Nuno Ferreira Duarte, a Ph.D. student with the University of Lisboa and visiting student supervised by Prof. Aude Billard within the LASA lab at EPFL, investigated this problem under CORSMAL. Nuno designed a dynamical system that models the wrist kinematic movement during object handover to learn the adaptation of human manipulation to these object properties (empty cup or cup full of water). From prior acquisitions of human-to-human handovers, the dynamical system can distinguish between two behaviours: careful and not careful manipulation of objects. The model is then deployed within a robot controller to adapt on the fly the grasping and motion control during the human-to-robot handover based on the behaviour (and implicitly the type of object) of the person during the object manipulation. Nuno experimentally showed that this new dynamical system helps the robot controller understand if the person is being careful while manipulating the object for real-time human-to-robot interactions, as well as for tasks like pick-and-place that was not performed in the prior human-to-human experiments.

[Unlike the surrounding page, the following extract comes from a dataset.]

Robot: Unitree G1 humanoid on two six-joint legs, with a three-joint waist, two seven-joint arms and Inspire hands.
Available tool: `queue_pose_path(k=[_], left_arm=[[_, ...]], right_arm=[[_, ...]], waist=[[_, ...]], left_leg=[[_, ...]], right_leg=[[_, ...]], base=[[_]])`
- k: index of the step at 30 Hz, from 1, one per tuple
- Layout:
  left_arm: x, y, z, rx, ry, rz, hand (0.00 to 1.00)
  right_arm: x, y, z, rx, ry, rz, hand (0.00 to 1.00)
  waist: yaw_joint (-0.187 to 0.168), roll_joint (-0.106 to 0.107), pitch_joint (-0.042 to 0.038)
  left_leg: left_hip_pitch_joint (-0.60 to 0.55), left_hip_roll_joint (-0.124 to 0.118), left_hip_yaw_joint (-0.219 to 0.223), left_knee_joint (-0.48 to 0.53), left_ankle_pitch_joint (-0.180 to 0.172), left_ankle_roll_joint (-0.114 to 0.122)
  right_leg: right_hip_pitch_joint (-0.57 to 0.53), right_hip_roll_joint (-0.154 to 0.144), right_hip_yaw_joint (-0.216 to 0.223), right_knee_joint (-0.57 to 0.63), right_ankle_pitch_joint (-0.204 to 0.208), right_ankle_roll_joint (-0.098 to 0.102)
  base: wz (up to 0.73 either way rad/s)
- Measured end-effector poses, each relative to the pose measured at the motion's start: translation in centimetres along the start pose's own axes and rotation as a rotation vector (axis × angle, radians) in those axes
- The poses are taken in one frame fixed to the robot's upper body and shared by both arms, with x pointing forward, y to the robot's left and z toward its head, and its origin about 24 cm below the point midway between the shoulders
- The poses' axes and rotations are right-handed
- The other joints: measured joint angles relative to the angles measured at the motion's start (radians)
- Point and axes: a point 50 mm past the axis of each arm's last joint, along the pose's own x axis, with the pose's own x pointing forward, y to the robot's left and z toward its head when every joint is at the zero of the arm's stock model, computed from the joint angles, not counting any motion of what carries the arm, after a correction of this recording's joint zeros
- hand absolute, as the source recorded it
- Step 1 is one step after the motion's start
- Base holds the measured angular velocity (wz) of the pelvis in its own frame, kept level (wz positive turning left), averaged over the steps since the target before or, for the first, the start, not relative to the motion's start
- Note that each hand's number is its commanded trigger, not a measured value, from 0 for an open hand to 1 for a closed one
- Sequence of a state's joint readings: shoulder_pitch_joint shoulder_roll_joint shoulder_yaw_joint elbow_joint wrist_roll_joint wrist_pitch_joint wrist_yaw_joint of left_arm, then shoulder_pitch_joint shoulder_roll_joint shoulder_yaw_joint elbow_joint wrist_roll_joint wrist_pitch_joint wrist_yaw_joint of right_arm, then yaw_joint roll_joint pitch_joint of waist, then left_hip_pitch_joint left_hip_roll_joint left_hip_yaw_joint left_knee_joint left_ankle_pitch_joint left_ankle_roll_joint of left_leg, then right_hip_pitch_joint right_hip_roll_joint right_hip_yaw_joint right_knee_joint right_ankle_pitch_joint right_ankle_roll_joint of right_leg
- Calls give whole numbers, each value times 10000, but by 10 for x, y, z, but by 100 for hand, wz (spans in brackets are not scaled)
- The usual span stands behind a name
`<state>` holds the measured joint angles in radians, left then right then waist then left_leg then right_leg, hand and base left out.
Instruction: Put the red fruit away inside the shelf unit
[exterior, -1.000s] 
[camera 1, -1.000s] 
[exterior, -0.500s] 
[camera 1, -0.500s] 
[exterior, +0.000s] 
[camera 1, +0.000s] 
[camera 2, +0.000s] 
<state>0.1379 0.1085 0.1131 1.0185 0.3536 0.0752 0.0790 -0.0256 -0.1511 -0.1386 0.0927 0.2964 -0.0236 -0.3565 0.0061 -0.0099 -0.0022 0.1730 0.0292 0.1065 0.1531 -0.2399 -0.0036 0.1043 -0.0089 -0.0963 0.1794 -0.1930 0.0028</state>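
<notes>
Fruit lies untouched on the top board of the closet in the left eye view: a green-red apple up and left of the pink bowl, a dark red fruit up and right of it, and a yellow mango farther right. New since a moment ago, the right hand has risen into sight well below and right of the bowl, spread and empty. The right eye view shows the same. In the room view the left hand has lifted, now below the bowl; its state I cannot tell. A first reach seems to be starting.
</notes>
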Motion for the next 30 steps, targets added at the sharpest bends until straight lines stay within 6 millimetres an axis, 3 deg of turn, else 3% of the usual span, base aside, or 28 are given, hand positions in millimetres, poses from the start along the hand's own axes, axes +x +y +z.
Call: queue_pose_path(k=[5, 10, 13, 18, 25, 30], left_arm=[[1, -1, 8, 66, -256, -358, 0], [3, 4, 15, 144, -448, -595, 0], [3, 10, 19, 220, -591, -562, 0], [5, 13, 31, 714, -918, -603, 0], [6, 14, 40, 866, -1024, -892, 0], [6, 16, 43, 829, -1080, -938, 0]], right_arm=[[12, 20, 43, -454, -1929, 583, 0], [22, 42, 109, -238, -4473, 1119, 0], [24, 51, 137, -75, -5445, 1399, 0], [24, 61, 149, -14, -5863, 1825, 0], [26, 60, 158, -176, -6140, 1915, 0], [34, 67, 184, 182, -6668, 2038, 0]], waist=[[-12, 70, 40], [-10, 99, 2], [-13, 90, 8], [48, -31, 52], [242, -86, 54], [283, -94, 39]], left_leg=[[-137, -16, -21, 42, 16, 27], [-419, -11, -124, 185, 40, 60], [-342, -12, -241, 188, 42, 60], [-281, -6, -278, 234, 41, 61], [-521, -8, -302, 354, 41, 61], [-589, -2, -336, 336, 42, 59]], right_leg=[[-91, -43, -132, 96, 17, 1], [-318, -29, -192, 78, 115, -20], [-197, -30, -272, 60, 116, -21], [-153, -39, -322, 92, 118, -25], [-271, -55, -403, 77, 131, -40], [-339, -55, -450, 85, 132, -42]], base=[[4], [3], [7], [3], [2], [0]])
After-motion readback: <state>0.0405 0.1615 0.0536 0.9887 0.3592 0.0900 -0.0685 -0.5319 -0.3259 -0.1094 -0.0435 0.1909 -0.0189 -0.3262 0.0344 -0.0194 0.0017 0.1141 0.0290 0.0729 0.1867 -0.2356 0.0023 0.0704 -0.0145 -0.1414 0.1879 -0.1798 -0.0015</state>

Nuno's work, titled “From human action understanding to robot action execution: how the physical properties of handled objects modulate non-verbal cues”, was published at the Joint IEEE 10th International Conference on Development and Learning and Epigenetic Robotics (ICDL-EpiRob), and it was presented during the conference held virtually from the 26th to the 30th of October 2020. Watch Nuno’s presentation at ICDL-EpiRob 2020 by clicking here or read his publication here.

ICDL-EpiRob2020 ICDL-EpiRob2020

[back to top of the page]

CORSMAL Challenge at the 2020 Intelligent Sensing Summer School

The 2020 CORSMAL Challenge was hosted from 1st to 4th Sep at the 8th Intelligent Sensing Summer School, an event organised by the Centre for Intelligent Sensing and sponsored by the Alan Turing Institute and the Institute of Applied Data Science.

The challenge focuses on the estimation of the properties of previously unseen containers and their content (filling), while they are manipulated by a human and prior to a human-to-robot handover. Robot must determine on-the-fly the weight of a container to apply the correct force when grasping it, avoiding slippage, crashing the container or spilling its content. Therefore, the challenge defines the weight of the object handled by the human as the sum of the mass of an unseen container and the mass of the unknown filling within the container.

To compute the filling mass present in each container, participants were challenged to propose and develop a solution in three days about the estimation of the container capacity and the filling type and level. The event provided the participants with a large, multi- sensor, multi-modal dataset, CORSMAL Containers Manipulation (, consisting of 668 recordings for training and 236 for testing with different containers (9 training and 3 testing, evenly distributed among cups, glasses, and boxes) and three fillings (pasta, rice, water). Each team could choose which task to address, and which modality (audio, RGB videos, depth data, infrared videos), and which view (for visual data) to exploit. Although, the challenge encouraged teams to address all the tasks to win the final prize.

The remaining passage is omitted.